Health experts in both the United States and Trinidad and Tobago have pushed back on Nicki Minaj’s claim that Covid-19 vaccines can make men impotent. While discussing why she’d opted against attending the 2021 Met Gala, which required all attendees to be vaccinated against Covid-19, the Trinidad and Tobago-born rapper claimed a cousin living in Trinidad knew someone who’d become impotent as a result of a Covid-19 vaccine. Health experts, however, have said there is no evidence of the vaccines causing either impotence or swollen testicles.

“My cousin in Trinidad won’t get the vaccine cuz his friend got it & became impotent,” Minaj wrote Monday on Twitter after revealing she was still undecided on whether or not to get vaccinated against Covid-19. “His testicles became swollen. His friend was weeks away from getting married, now the girl called off the wedding.”

But while Minaj may be sold on her cousin’s story, health officials aren’t convinced. In fact, Dr. Anthony Fauci, the United States’ top infectious disease expert, was quick to deflate Minaj’s claim of swollen testicles and impotence during an interview on CNN on Tuesday.
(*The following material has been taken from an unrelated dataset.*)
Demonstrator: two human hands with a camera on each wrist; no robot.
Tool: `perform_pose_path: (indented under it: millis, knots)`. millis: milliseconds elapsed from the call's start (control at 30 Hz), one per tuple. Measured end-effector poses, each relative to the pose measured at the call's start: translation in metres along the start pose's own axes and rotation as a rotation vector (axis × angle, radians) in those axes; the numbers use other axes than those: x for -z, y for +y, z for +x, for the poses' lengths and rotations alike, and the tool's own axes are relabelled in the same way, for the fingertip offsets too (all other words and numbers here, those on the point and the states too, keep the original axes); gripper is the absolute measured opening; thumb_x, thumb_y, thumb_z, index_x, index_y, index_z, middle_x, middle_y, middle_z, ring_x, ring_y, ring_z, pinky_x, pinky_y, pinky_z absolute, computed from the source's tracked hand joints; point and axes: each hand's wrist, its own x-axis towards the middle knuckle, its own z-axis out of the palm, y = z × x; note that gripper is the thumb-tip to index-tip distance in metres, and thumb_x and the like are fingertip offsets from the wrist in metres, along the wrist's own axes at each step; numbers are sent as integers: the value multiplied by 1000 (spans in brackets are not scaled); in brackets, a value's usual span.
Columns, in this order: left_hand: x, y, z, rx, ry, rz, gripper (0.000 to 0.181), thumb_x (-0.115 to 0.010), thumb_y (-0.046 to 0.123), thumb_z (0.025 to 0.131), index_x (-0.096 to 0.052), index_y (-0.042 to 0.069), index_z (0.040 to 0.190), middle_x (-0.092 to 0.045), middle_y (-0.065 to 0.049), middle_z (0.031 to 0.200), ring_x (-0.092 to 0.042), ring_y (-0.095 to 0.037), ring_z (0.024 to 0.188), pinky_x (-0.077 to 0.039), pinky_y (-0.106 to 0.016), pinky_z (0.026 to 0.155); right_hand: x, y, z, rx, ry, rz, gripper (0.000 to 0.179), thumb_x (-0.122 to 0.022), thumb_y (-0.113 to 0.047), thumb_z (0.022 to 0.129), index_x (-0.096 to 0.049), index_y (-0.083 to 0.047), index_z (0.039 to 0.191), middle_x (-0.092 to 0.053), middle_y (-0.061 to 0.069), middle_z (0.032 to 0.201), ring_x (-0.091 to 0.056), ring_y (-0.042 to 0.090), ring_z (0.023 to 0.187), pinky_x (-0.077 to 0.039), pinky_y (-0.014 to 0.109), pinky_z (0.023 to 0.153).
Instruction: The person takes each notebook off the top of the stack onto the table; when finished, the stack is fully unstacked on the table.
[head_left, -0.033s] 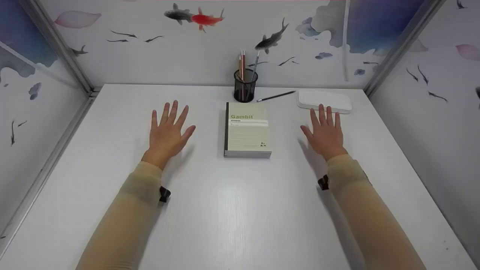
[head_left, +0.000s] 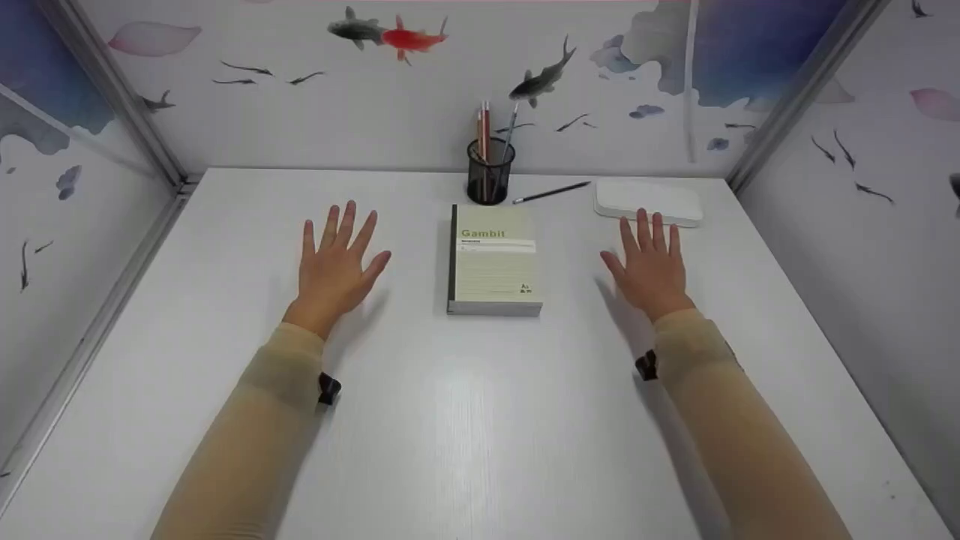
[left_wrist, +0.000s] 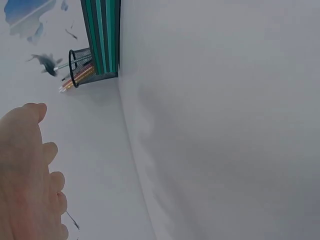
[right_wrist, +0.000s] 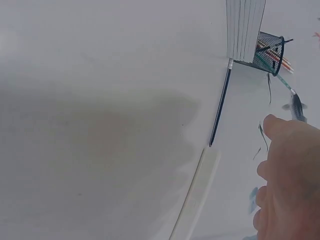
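In the head view my left hand (head_left: 336,266) is held palm down over the white table, fingers straight and spread, holding nothing. To its right lies a stack of notebooks (head_left: 495,262) with a pale green "Gambit" cover on top; its striped green and black spines (left_wrist: 102,35) show in the left wrist view. My right hand (head_left: 651,270) is on the other side of the stack, its fingers extended and likewise holding nothing. Its fingertips overlap the front edge of a flat white case (head_left: 649,199) in the head view. Shadows fall on the table beside both hands.
Behind the notebooks stands a black mesh pen cup (head_left: 490,180) with several pencils and a thin brush-like stick. A dark pencil (head_left: 553,193) lies between the cup and the white case. White panels painted with fish (head_left: 544,75) border the table at the back and sides.
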Motion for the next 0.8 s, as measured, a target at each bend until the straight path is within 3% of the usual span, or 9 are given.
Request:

“There’s no evidence that it happens, nor is there any mechanistic reason to imagine that it would happen,” Fauci said when asked if there was any evidence that Covid-19 vaccines could cause reproductive issues in either sex. “There's a lot of misinformation, mostly on social media, and the only way we know to counter mis-and-disinformation is to provide a lot of correct information and to essentially debunk these kinds of claims, which may be innocent on her part,” Fauci continued, referencing Minaj. “I’m not blaming her for anything but she should be thinking twice about propagating information that really has no basis.”

On Wednesday, Trinidad and Tobago Minister of Health Terrence Deyalsingh also moved to debunk Minaj’s claim, noting his team had spent the following day investigating the rapper’s claim only to find no reports of the side effects Minaj had described. “One of the reasons we could not respond yesterday, in real time, to Ms. Minaj is that we had to check and make sure that what she was claiming was either true or false,” Deyalsingh said. “We wasted so much time yesterday running down this false claim. As far as we know, at this point in time, there has been no such reported either side effect or adverse event.”

In fact, Deyalsingh seemed confident swollen testicles and impotence had not been reported as a recorded side effect of the Covid-19 vaccines anywhere in the world. “As we stand now, there is absolutely no reported such side effect or adverse event of testicular swelling in Trinidad or, I dare say... anywhere else,” he said. “None that we know of anywhere else in the world.”

Although Minaj has yet to respond to either Fauci or Deyalsingh’s pushback to her claim, she has said she does recommend that people whose jobs mandate the vaccine get vaccinated. Minaj also implied she’d likely get vaccinated at some point in order to return to her own work.

“I’m sure I’ll b [sic] vaccinated as well cuz [sic] I have to go on tour, etc,” she tweeted.